ACTIVITY
Tally every line of the material that includes "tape", then give the tally and nothing else.

THE DATA
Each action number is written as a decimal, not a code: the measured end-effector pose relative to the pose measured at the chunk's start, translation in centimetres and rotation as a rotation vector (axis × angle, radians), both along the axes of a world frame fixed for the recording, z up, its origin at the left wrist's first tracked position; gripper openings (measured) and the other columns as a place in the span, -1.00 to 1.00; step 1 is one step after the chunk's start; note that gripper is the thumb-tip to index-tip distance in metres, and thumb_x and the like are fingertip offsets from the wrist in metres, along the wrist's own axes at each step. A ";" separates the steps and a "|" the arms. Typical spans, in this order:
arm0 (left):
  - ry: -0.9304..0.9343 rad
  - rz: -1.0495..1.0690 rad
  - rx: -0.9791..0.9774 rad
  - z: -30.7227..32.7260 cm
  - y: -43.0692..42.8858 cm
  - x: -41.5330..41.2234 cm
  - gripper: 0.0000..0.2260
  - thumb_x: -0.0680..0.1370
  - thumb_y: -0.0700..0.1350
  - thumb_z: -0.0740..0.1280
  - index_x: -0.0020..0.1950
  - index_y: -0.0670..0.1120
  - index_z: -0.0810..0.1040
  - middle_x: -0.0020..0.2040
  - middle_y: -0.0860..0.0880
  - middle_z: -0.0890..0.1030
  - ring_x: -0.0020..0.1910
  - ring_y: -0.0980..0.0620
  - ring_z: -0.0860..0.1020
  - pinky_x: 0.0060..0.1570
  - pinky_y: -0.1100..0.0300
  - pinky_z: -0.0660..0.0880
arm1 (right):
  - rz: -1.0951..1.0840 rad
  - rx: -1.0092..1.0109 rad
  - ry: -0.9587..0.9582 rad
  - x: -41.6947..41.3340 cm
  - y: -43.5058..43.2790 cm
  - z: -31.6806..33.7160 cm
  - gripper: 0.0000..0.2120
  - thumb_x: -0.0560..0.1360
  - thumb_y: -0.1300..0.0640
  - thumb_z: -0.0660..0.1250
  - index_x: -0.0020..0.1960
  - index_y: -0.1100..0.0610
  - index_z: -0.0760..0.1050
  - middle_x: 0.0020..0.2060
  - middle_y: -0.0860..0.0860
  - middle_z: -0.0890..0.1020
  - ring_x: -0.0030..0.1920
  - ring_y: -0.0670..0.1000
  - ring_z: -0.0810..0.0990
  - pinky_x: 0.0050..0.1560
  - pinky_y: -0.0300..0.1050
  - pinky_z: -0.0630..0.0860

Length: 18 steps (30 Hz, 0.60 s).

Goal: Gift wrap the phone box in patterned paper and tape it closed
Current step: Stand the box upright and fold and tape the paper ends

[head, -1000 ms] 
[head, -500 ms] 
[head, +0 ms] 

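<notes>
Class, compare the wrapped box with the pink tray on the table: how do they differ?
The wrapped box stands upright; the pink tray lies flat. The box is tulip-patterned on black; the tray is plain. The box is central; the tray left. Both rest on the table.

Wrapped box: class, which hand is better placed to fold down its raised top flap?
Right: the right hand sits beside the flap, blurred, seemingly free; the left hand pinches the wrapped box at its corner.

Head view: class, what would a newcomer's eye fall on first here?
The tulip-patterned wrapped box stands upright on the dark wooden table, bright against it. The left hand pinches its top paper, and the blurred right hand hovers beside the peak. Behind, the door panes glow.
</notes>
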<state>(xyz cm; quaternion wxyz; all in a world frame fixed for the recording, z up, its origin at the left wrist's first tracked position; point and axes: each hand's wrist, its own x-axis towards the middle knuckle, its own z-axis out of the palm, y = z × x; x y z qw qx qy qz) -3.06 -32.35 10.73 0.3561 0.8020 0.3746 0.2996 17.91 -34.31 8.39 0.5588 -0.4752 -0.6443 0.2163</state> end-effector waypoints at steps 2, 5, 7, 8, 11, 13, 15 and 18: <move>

OUTPUT OF THE EXERCISE
2